→ Work required
Copy each line of the material below that includes the string "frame".

==*==

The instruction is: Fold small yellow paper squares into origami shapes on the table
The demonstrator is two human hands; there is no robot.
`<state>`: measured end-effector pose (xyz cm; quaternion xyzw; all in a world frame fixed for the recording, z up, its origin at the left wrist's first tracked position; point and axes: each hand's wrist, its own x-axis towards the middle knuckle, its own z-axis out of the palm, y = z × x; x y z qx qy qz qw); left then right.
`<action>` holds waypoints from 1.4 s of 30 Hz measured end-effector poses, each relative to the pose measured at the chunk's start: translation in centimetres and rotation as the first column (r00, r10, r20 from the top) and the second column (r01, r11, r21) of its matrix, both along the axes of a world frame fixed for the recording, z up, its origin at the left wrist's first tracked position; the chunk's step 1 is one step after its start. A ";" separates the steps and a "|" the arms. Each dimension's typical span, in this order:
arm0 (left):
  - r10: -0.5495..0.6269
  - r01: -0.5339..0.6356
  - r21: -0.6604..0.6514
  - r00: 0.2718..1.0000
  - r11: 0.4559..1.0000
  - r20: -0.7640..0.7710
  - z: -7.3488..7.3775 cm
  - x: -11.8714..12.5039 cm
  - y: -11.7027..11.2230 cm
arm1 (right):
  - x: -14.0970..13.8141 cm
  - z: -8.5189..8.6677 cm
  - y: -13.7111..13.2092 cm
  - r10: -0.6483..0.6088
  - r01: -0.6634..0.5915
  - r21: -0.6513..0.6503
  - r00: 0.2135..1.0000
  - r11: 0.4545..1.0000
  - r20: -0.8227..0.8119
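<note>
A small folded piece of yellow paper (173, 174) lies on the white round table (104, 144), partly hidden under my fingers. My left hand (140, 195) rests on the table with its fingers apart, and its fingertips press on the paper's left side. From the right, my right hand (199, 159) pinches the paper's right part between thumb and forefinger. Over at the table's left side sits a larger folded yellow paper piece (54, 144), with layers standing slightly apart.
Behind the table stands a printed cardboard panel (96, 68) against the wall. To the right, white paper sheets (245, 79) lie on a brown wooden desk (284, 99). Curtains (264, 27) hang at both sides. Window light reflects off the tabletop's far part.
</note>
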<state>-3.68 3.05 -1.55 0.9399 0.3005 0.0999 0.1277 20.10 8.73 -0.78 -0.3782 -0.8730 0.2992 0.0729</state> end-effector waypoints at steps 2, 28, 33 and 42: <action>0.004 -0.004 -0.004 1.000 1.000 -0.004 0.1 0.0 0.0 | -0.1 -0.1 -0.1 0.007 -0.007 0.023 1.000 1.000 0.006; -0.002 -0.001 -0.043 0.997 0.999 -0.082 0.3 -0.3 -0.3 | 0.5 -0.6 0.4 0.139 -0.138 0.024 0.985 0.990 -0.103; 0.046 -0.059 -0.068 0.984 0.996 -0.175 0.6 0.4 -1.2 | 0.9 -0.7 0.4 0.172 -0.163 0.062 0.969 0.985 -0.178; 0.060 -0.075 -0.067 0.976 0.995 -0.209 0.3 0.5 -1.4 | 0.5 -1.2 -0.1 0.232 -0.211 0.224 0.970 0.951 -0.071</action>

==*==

→ Written answer
`<state>`: measured end-effector pose (xyz cm; quaternion xyzw; all in a world frame fixed for the recording, z up, its origin at the left wrist's first tracked position; point and axes: each hand's wrist, its own x-axis towards the middle knuckle, its own z-axis out of the palm, y = z × x; x y z qx qy qz qw); left then right.
`<action>` holds waypoints from 1.4 s of 30 Hz measured end-effector poses, each relative to the pose measured at the chunk's start: translation in centimetres and rotation as the first column (r00, r10, r20 from the top) and the second column (r01, r11, r21) of its matrix, both along the axes of a world frame fixed for the recording, z up, its origin at the left wrist's first tracked position; the chunk's step 1 is one step after its start. A ";" separates the steps and a "|" the arms. Each dimension's typical span, in this order:

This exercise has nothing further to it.